Category-based Semantics for Equational and Constraint Logic Programming
(abstract)
This thesis proposes a general framework for equational logic programming,
called category-based equational logic by placing the general principles
underlying the design of the programming language Eqlog and formulated
by Goguen and Meseguer into an abstract form. This framework generalises
equational deduction to an arbitrary category satisfying certain natural
conditions; completeness is proved under a hypothesis of quantifier projectivity,
using a semantic treatment that regards quantifiers as models rather than
variables, and regards valuations as model morphisms rather than functions.
This is used as a basis for a model theoretic category-based approach to
a paramodulation-based operational semantics for equational logic programming
languages.
Category-based equational logic in conjunction with the theory of institutions
is used to give mathematical foundations for modularisation in equational
logic programming. We study the soundness and completeness problem for
module imports in the context of a category-based semantics for solutions
to equational logic programming queries.
Constraint logic programming is integrated into the equational logic programming
paradigm by showing that constraint logics are a particular case of category-based
equational logic.

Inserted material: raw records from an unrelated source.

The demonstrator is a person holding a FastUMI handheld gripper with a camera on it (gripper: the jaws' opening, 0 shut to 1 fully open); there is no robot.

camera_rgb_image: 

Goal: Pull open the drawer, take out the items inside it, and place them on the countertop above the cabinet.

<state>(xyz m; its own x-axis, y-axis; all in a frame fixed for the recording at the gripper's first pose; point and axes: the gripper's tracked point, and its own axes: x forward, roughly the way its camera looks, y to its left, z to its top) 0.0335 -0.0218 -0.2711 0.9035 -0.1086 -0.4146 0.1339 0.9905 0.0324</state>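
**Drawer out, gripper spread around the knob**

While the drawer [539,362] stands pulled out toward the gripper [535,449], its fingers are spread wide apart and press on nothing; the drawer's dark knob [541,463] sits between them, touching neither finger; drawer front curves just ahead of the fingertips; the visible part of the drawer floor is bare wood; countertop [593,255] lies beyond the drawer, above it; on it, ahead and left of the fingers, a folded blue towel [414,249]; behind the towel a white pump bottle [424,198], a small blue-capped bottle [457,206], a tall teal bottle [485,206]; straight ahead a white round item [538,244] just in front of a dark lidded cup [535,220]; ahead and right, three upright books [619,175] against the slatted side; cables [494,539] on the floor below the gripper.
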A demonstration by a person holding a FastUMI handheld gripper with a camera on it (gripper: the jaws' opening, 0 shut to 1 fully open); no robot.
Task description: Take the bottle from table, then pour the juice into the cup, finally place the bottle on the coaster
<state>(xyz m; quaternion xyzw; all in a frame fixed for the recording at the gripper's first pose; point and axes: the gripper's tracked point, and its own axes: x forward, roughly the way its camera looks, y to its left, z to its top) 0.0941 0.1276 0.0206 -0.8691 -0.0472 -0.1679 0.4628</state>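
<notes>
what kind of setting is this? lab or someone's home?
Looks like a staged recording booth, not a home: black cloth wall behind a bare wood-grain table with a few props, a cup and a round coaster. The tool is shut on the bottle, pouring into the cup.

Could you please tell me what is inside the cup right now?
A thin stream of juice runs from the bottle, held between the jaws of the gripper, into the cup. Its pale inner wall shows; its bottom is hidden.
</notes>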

This follows the methodology of free expansions of models
for built-ins along signature inclusions as sketched by Goguen and Meseguer
in their papers on Eqlog. The mathematical foundations of constraint logic
programming are based on a Herbrand Theorem for constraint logics; this
is obtained as an instance of a more general category-based version of
Herbrand's Theorem.
The results in this thesis apply to equational and constraint logic programming
languages that are based on a variety of equational logical systems including
many and order sorted equational logics, Horn clause logic, equational
logic modulo a theory, constraint logics, and more, as well as any possible
combination between them. More importantly, this thesis gives the possibility
for developing the equational logic (programming) paradigm over non-conventional
structures and thus significantly extending it beyond its tradition.